A "Wood Wide Web" Story

By Canyon Cappola (TheNomad)Published about a month ago 15 min read

Chapter 39

Unwilling to accidentally be unavailable when the first new citizens reached Haven Valley, Sara avoids diving into the Dungeon or heading out to search deeper into the valley. Instead, the next two days in Haven Valley were filled with the steady rhythm of creation. Sara worked tirelessly, her hands glowing faintly as she called upon Create Basic Object, shaping spores into hardened forms.

Cadri and his three scouts were the first to be outfitted. Sara handed each of them a Fungal Bow, that flexed with surprising resilience. She gave them forty Fungal arrows apiece, their tips sharp and glistening faintly with fungal sheen. Connak had prepared leather armor for them, and with his blessing, Ellie, the Crafting School’s eager Enchanting student, etched her first enchantments into the hides. The enchantment was simple, a slow self repair woven into the fibers, but it was enough to make the scouts beam with pride as they donned their gear. Sara watched Ellie’s hands tremble as she finished the runes, then smiled at her success.

Brogan and five others received Fungal Chain Armor, each link grown from spores hardened into a dull metallic sheen. Sara paired their armor with Fungal Spears and Shields, weapons that hummed faintly with fungal resonance. Two of the Valley Defense Force wall guards were given Fungal Platemail, heavy and imposing, each armed with Fungal Axes and Shields. Their presence on the walls would be a deterrent to any who dared approach. One healer among the VDF received Fungal Robes and a Fungal Staff, the robes light and flowing, the staff pulsing faintly with restorative spores. Sara knew this healer would be vital in keeping her defenders alive.

Meanwhile, Tas took on the task of expanding the Village as needed for new families. Two housing expansions, adding a new Ranch for meat animals, a new farm for more fruit and vegetables. The Guildhall as promised to new crafters, was added in the center of Crafter’s Row. Spaces set aside for new Workshops or expansions once they learned what crafters had joined the Valley. They were nearly out of TAP, and Sara’s personal store of funds, even with selling surplus crystals and the Challenger Party, which had taken to calling themselves “The Foreshadows”, tackling the Dungeon each day, was now under 50,000 SC and just two TAP.

The Valley was ready for growth. Defenses fortifying. Security growing. But still just limping by financially.

<>

When she wasn’t shaping weapons and armor, Sara worked in her Alchemy Workshop. The air was thick with the scent of herbs, spores, and simmering brews. She brewed tirelessly, producing a dozen Body Rejuvenation Potions, a dozen Mind Rejuvenation Potions, and a dozen Soul Rejuvenation Potions. Alongside them, she crafted two dozen Minor Healing Balms, each sealed carefully in clay jars. All of these she sent to the Barracks Storeroom, ready for the Valley Defense Force to use when the time came.

By the second evening, as she corked the final vial, the familiar hum of the System filled her mind.

*DING* [Skill Upgrade: Novice Alchemist → Level 3]

EXP 625 of 1000

• Brew Potions: +5% success rate, +5% result quality, +5% result speed

*Ping* New Skill Unlocked: Craft Basic Pill

Description: Craft Basic Pill Introduces Novice Alchemists to the art of pill crafting, unlocking the recipes for Basic Body Pill, Basic Mind Pill, and Basic Soul Pill. These pills are highly condensed forms of Body, Mind, or Soul energy, capable of permanently increasing the corresponding attribute when consumed. Basic Pills are the least potent and least refined of the Pill Crafting skills.

Warning:

Consumption is inherently dangerous. If the user’s Body, Mind, or Soul is not strong enough to withstand the surge of growth, permanent injury, including death, may occur.

Restrictions:

• Do not consume more than one pill at a time.

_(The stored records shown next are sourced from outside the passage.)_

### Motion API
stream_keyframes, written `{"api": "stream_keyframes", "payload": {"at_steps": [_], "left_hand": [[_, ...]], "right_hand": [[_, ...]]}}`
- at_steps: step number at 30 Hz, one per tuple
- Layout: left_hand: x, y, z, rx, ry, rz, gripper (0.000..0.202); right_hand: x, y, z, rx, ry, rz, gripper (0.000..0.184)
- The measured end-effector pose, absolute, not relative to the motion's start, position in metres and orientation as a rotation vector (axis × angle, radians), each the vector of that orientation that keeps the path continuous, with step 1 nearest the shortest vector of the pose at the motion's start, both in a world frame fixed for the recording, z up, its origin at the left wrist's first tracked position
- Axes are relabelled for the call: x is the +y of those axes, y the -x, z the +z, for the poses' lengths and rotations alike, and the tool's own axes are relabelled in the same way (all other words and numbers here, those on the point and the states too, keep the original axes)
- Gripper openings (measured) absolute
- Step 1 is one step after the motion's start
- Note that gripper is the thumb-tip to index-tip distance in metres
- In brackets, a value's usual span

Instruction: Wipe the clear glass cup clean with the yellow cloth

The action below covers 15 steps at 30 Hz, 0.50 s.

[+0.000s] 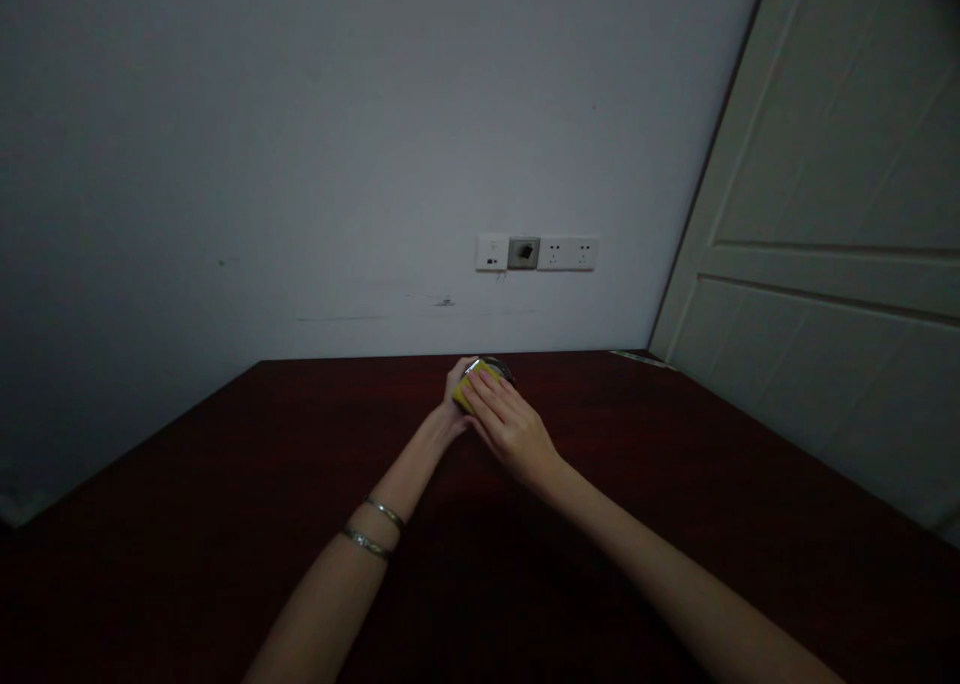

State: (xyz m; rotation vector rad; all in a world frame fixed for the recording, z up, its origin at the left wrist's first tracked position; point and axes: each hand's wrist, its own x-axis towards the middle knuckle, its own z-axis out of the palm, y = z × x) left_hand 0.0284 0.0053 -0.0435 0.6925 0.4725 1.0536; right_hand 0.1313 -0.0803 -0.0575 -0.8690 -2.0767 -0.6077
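Item: yellow pad, small, at the far middle of the table, close to its far edge. It rests against a round metal object, shiny and mostly hidden by the hands.

Right hand: fingers together, curved over the yellow pad and holding it; thumb not visible.

Left hand: set against the left side of the pad and metal object, thumb up at the top. Its other fingers are hidden, so I cannot tell whether they grip.

Left forearm: two thin bracelets, near.

Surroundings: dark red table; pale wall with a socket strip beyond the hands; white door, far right.
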Motion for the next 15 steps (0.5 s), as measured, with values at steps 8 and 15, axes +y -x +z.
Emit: {"api": "stream_keyframes", "payload": {"at_steps": [8, 15], "left_hand": [[-0.001, -0.015, -0.049, 0.611, -0.756, 0.742, 0.042], [-0.001, -0.02, -0.046, 0.571, -0.762, 0.775, 0.04]], "right_hand": [[-0.08, -0.157, -0.059, -2.101, 0.846, -0.534, 0.045], [-0.085, -0.153, -0.074, -2.155, 0.699, -0.643, 0.052]]}}
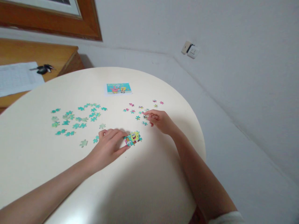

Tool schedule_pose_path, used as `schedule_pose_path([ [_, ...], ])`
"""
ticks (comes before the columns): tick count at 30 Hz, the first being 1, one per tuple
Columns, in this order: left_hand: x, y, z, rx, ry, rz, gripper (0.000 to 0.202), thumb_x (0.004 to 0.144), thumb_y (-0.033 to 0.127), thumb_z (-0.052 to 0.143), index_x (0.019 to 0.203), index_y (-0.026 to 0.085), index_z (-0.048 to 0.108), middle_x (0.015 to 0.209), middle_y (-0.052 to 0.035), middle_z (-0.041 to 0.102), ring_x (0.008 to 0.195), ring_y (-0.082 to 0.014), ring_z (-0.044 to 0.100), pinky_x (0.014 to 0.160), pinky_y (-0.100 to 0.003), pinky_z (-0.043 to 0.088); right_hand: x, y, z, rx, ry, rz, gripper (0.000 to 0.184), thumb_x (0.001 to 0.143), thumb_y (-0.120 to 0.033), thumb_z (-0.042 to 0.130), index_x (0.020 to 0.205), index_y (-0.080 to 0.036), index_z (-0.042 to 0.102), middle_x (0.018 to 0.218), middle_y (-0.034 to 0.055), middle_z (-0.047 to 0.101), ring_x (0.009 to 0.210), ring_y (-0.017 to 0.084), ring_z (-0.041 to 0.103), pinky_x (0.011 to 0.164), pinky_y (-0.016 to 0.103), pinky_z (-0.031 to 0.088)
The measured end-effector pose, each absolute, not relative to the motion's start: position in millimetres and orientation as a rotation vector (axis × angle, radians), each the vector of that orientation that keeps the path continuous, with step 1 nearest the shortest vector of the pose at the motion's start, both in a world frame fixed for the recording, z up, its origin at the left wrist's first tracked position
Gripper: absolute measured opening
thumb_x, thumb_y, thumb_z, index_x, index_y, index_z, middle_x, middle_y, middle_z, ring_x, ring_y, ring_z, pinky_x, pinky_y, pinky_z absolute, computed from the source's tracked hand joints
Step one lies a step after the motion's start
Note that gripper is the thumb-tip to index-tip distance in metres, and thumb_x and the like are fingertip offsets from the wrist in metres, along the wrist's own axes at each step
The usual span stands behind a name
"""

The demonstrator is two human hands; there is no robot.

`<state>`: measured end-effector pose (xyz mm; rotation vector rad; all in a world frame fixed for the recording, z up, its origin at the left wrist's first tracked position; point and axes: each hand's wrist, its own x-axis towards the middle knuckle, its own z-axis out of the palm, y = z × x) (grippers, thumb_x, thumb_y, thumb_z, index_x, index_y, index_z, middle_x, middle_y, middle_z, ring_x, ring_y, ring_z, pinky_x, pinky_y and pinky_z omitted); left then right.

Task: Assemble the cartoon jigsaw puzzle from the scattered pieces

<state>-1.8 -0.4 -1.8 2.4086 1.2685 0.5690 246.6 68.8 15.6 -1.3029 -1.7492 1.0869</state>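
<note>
My left hand (108, 143) grips the left end of a small joined section of jigsaw puzzle (135, 137) between thumb and fingers. A yellow cartoon face shows on that section, which lies flat on the table. To the right, my right hand (160, 120) is closed, its index fingertip and thumb at a small puzzle piece (145, 117). Loose pink, yellow and teal pieces lie about it, among them a teal piece (137, 118) and a pink one (132, 111). Near my left fingers are a pale green piece (102, 126) and a teal piece (96, 139), partly hidden by the hand.
Several teal and green pieces (76, 125) are spread over the left of the round white table (149, 193). A reference picture card (119, 88) lies toward the back. Beyond stand a wooden desk (65, 56) with paper (18, 77) and keys (43, 69), and a wall.
</note>
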Motion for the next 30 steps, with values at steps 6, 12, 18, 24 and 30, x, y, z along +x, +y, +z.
schedule_pose_path([
  [6, -1.6, -1.3, -1.4, 2.406, 1.278, 0.563, 0.027, 0.089, 0.044, 0.05, 0.109, 0.026, 0.055, 0.108, -0.0051, 0.065, 0.101, -0.025, 0.054, 0.088, -0.04, 0.03, 245.7, 68.8, 14.4, -1.307, -1.694, 1.187, 0.016, 0.071, -0.028, 0.061, 0.082, -0.017, 0.065, 0.06, -0.0032, 0.061, 0.049, 0.008, 0.057, 0.049, 0.02, 0.047],
  [12, -1.3, -0.6, -0.9, 2.405, 1.27, 0.569, 0.027, 0.087, 0.043, 0.054, 0.108, 0.026, 0.056, 0.106, -0.0037, 0.066, 0.099, -0.0247, 0.055, 0.086, -0.04, 0.029, 243.1, 68.2, 14.0, -1.319, -1.576, 1.285, 0.018, 0.066, -0.03, 0.068, 0.077, -0.017, 0.061, 0.067, 0.0003, 0.066, 0.058, 0.013, 0.066, 0.044, 0.019, 0.049],
  [18, -2.0, -1.0, -1.8, 2.415, 1.27, 0.57, 0.026, 0.088, 0.043, 0.053, 0.108, 0.026, 0.055, 0.106, -0.0035, 0.066, 0.098, -0.0247, 0.055, 0.086, -0.04, 0.029, 242.9, 67.9, 14.8, -1.33, -1.577, 1.301, 0.015, 0.068, -0.028, 0.066, 0.076, -0.017, 0.061, 0.061, -0.0011, 0.064, 0.059, 0.014, 0.068, 0.044, 0.019, 0.048],
  [24, -1.7, -0.3, -0.9, 2.41, 1.271, 0.548, 0.025, 0.089, 0.042, 0.053, 0.108, 0.026, 0.054, 0.107, -0.0039, 0.065, 0.099, -0.025, 0.055, 0.087, -0.04, 0.028, 243.0, 67.4, 15.2, -1.336, -1.623, 1.289, 0.013, 0.07, -0.028, 0.064, 0.076, -0.016, 0.061, 0.061, -0.0004, 0.066, 0.06, 0.014, 0.068, 0.048, 0.02, 0.048],
  [30, -1.2, -0.6, -0.4, 2.43, 1.265, 0.559, 0.025, 0.09, 0.041, 0.052, 0.109, 0.026, 0.053, 0.108, -0.0038, 0.065, 0.101, -0.025, 0.055, 0.087, -0.04, 0.028, 241.2, 64.4, 18.6, -1.339, -1.662, 1.34, 0.011, 0.071, -0.026, 0.061, 0.076, -0.016, 0.06, 0.058, -0.0014, 0.065, 0.059, 0.013, 0.067, 0.048, 0.019, 0.047],
])
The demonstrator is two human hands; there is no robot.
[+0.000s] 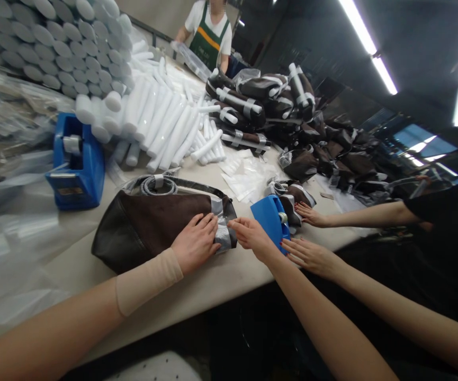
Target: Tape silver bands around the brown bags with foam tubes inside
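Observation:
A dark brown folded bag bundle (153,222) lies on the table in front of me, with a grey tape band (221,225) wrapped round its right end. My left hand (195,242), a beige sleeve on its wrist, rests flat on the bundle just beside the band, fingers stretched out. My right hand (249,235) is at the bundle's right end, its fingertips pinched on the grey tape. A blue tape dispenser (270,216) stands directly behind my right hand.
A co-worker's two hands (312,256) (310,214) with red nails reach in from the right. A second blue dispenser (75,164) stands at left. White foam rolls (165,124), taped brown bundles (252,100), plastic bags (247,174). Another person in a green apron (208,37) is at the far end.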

• Limit intake to one pill of each type per level to avoid catastrophic backlash.

<>

Sara sat back in her workshop, reading and rereading the description of her new Skill on her System display.

She quickly realized what it meant. Pills weren’t like salves or brews. They were condensed power, the risks and rewards both dangerous and permanent. The System’s warning rang in her thoughts: Injury, even death, if the body, mind, or soul could not withstand the surge. But, at the same time. Staring her here in the face was a path. An option for how to grow her Valley Defense Force from a village guard to an army that other powers will think twice about angering.

It was risky. But Sara was not just an Alchemist. She was also Mycorrhizal. Surely with Mark Target and Repair Other, she could eliminate, or at least reduce the risks her people would need to take to grow?

For a moment, she felt a thrill. This was a step into true alchemy, into shaping growth itself. But the thrill was tempered by caution. She pressed her palms against the workbench, grounding herself.

“Dangerous,” she murmured aloud, her voice steady but thoughtful. “But powerful. A path that could change lives… or end them.”

Tas shimmered nearby, her glow soft with approval. Sara met her eyes and nodded. “We will treat this skill with care, Tas. No reckless use. Test on myself first and only offer it as an option after I am confident of the risks and when I know my people are ready.”

There was no doubt that the skill to brew Pills was a great gift. But, as with everything the System provided, it was also a test. And System tests had deadly consequences.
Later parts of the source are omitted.